Here, we break the assumption that the two populations have the same tuning curve width. Note that the joint likelihood (gold) is no longer identical to the likelihood for the summed population (blue).

In [35]:
spikes_and_inference(r_V_tuning_curve_sigma = 7, r_A_tuning_curve_sigma = 10)

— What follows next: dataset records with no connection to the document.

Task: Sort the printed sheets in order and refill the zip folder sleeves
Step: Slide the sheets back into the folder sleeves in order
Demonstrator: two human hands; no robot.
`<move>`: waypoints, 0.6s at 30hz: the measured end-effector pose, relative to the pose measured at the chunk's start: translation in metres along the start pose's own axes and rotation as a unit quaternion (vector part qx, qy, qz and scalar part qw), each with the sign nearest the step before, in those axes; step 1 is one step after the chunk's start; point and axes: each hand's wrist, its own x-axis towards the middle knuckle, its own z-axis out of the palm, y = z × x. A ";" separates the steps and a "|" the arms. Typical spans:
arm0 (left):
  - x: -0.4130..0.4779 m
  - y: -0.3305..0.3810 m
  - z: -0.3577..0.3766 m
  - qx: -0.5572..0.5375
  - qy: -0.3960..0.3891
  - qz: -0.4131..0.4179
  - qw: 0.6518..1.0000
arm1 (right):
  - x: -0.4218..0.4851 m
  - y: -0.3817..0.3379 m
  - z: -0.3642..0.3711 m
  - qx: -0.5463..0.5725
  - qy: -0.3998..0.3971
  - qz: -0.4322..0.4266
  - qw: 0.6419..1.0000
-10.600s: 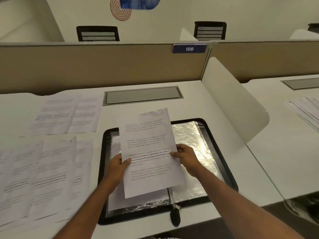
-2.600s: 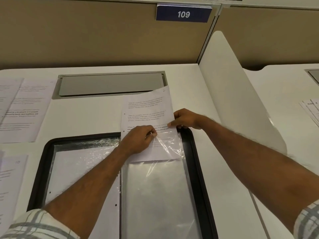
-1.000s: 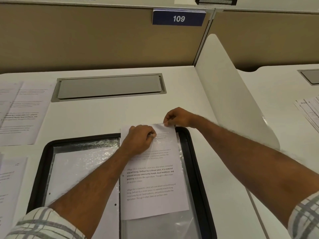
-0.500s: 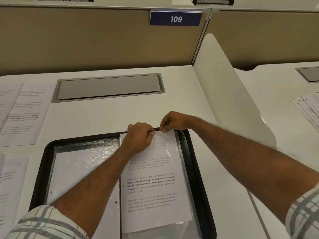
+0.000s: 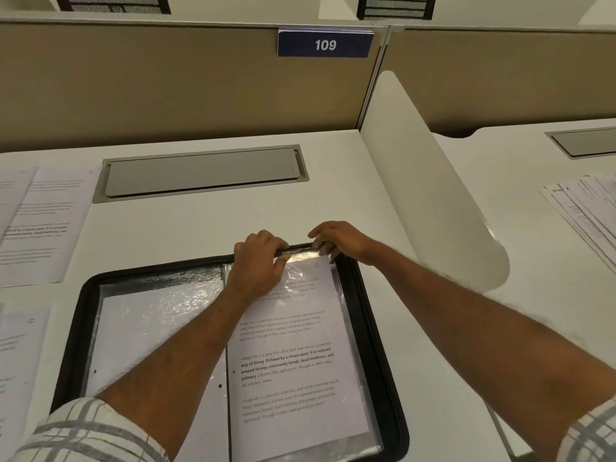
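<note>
**Zip folder**: black, laid open on the white desk.
**Printed sheet**: lodged in the clear sleeve on the folder's right half; its top is covered by wrinkled plastic.
**Left-half sleeve**: a blank-looking page is held inside.
**Left hand**: fingers curled; the right sleeve's mouth is pinched at the folder's far edge.
**Right hand**: just beside the left; the same mouth is pinched by bent fingers.
**Loose sheets**: spread left of the folder.
**Paper stack**: well right of the folder, past the white divider.
**Grey hatch**: set beyond the folder's far edge.
</note>
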 end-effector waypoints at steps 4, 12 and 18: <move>-0.030 -0.006 0.004 -0.007 0.035 0.000 0.999 | -0.021 0.026 0.009 0.052 0.080 -0.009 0.995; -0.115 0.012 0.012 -0.066 0.066 -0.014 0.996 | -0.067 0.051 0.039 0.144 0.152 -0.012 0.978; -0.154 0.025 0.018 -0.114 0.045 0.007 0.992 | -0.111 0.067 0.066 0.142 0.165 -0.017 0.976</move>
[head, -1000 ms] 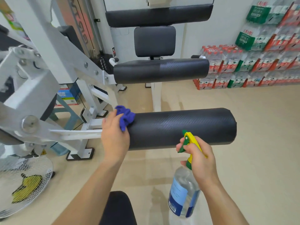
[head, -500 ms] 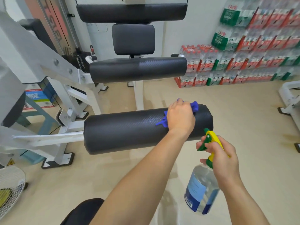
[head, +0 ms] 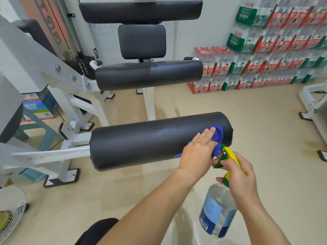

Now you can play interactively with the parameters of the simulation using these sliders, and watch the decoded likelihoods shift around. Every time you change a parameter, new sets of spikes are generated and used to infer $s$.

For the simulation to be interactive, you'll have to download this notebook.

In [36]:
i = ipywidgets.interactive(spikes_and_inference,
              true_stimulus = (-40, 40, .1),
              number_of_neurons = (2, 200, 1),
              r_V_gain = (0, 100, 1),
              r_A_gain = (0, 100, 1),
              r_V_tuning_curve_sigma = (0.1, 50, .1),
              r_A_tuning_curve_sigma = (0.1, 50, .1),
              tuning_curve_baseline = (0, 20, .1));


It has been shown behaviorally that humans perform near-optimal Bayesian inference on ambiguous sensory information. As suggested by Ma et. al. (2006) and shown here, it is possible that the brain does this operation by simply performing linear combinations of populations of Poisson neurons receiving various sensory input. Cortical neurons may be particularly well suited for this task because they have Poisson-like firing rates, displaying reliable variability from trial to trial (Tolhurst, Movshon & Dean, 1982; Softky & Koch, 1993).

High levels of noise in these populations might at first be difficult to reconcile considering highly precise behavioral data. However, variability in neural populations might be direcly representative of uncertainty in environmental stimuli. Variability in cortical populations would then be critical for precise neural coding.


  • Ernst MO, Banks MS. (2002). Humans integrate visual and haptic information in a statistically optimal fashion. Nature.
  • Körding KP, Wolpert DM. (2004). Bayesian integration in sensorimotor learning. Nature.
  • Ma WJ, Beck JM, Latham PE, Pouget A. (2006). Bayesian inference with probabilistic population codes. Nature Neuroscience.
  • Softky WR, Koch C. (1993). The highly irregular firing of cortical cells is inconsistent with temporal integration of random EPSPs. Journal of Neuroscience.
  • Stocker AA, Simoncelli EP. (2006). Noise characteristics and prior expectations in human visual speed perception. Nature Neuroscience.
  • Tolhurst, DJ, Movshon JA, Dean AF. (1983). The statistical reliability of signals in single neurons in cat and monkey visual cortex. Vision Research.
  • van Beers RJ, Sittig AC, Gon JJ. (1999). Integration of proprioceptive and visual position-information: An experimentally supported model. Journal of Neurophysiology.